Following on from my post about Cumbria’s DIO (Done It Ourselves) community, The People’s Supermarket again demonstrates an alternative way of getting stuff done. In a way that perhaps is more realistic and more humane, where once again people, and community, and commerce can be more equal partners. Arthur Potts Dawson, who was behind London’s environmentally sound, award-winning Acornhouse restaurant, the mission statement is “for the people, by the people” which in practice means a not-for-profit co-op. Pay a £25 membership fee and sign up for a four-hour shift once a month and you become a part owner, have a say in how it’s run and receive a 10% discount on your shopping.
There is a C4 programme on its way to a TV/iPad/laptop screen near you in April.
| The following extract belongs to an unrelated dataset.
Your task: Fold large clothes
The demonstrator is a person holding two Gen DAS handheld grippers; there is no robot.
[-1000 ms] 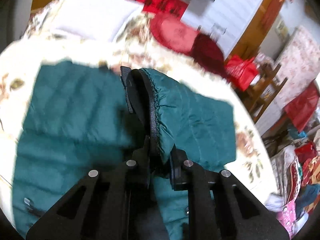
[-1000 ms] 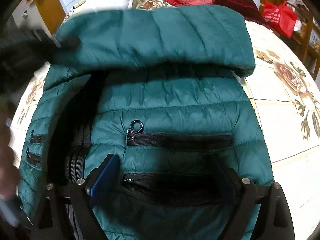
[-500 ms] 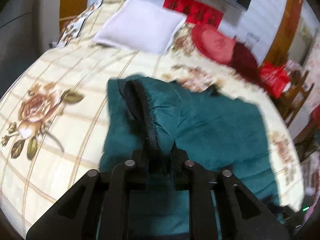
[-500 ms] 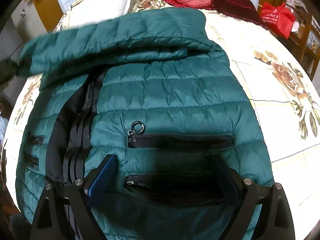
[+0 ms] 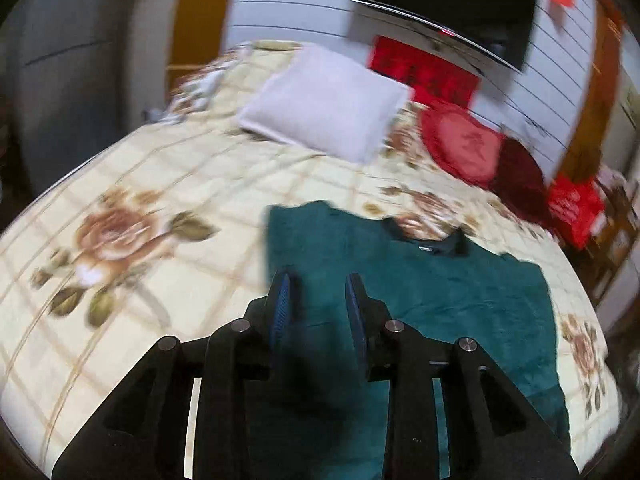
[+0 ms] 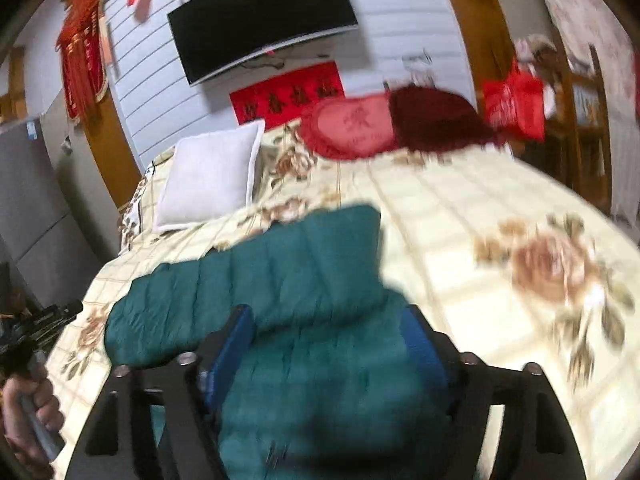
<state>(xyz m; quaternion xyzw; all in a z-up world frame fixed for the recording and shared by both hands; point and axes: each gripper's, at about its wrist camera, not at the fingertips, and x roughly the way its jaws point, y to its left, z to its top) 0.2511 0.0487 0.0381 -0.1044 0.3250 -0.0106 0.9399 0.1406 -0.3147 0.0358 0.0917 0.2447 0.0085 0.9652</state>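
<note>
On the floral bedspread (image 5: pixel 168 184) the teal puffer jacket (image 5: pixel 440 308) lies spread w/ one sleeve (image 6: pixel 256 276) folded across, left gripper (image 5: pixel 318 308) parted and empty, right gripper (image 6: pixel 328 344) wide, prob. empty though blurred, so folding looks only partway done.

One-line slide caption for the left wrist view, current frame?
Left gripper open and empty above a teal puffer jacket lying on the floral bedspread, white pillow beyond.
</note>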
MP for Penrith and The Border Rory Stewart, tells an important story of [1] what the ‘Big Society’ really means, [2] why in many way what we face is a design problem [3] that community is still situated and can be a powerful force for transformation. He does this in How Cumbria’s village halls are pioneering a hi-tech revolution (An internet revolution driven by tiny rural communities is giving the telecoms giants a run for their money)
The area that Rory represents is vast, communities can be small, as he says the problems are distance and isolation. This means broadband companies are reluctant to lay the cable to deliver broadband – not cost efficient. But as we know connectivity makes commerce possible. And without connectivity, communities dwindle even further for social as well as commercial reasons.
Broadband would allow our businesses to follow our local fishing supply shop, which does £1m of sales a year out of the door but £7m online. Farmers could fill forms online; Lake District B&Bs could market themselves in Japan; and “creative” industries that depend on fast internet speeds could grow. Parkinson’s patients could talk to their neurologist by videolink without leaving home (and grandparents could talk to their grandchildren in Canada); children could take classes which they couldn’t find in the district. Village shops could collaborate online to increase their purchasing power; village halls could share bookings; medical teams could exchange emergency calls more efficiently. People might decide again to work and bring their families up in villages.
£100m has been invested in broadband in Cornwall, but Cumbria is twice as big, with geographic challenges. This where the design challenge comes in – an intractable dilemma. Commercial companies say ‘non’, based upon their criteria, which has real social and commercial consequences. So what happened next?
But our Eden communities may have the solution. In Great Asby, one volunteer discovered there was already fibre, paid for by the taxpayer, for the school. The school let him splice off the fibre to a cabinet that he calls a “parish pump”. From that he ran a wireless network, with transmitters in the church tower and one, powered by solar panels, on a dead tree to reach the outlying farms. He has persuaded 70% of the village to sign up and is making enough money (as an unpaid volunteer) to upgrade the network. Local farmers have agreed to lay the fibre, at a fraction of the commercial cost. This is not a just impressive technology, it’s astonishing community action. And it suggests a model for rural Britain. The 130 activists who drove to Great Asby are now aiming to replicate it in 100 more villages. They have established a new website – though some of them have to drive to Penrith to log on. Libby, in Kirkby Stephen, is photographing and mapping all existing telecoms cabinets. Freddy, in Morland, is exploring alternative technologies from microwave transmitters and wireless hubs, to laying fibre in sewers. Five out of six farmers around Crosby Ravensworth have offered to forego wayleave charges and help dig trenches. Kate, in Stanwix, is training people to get online. Daniel, in Alston, is piloting medical tests from homes.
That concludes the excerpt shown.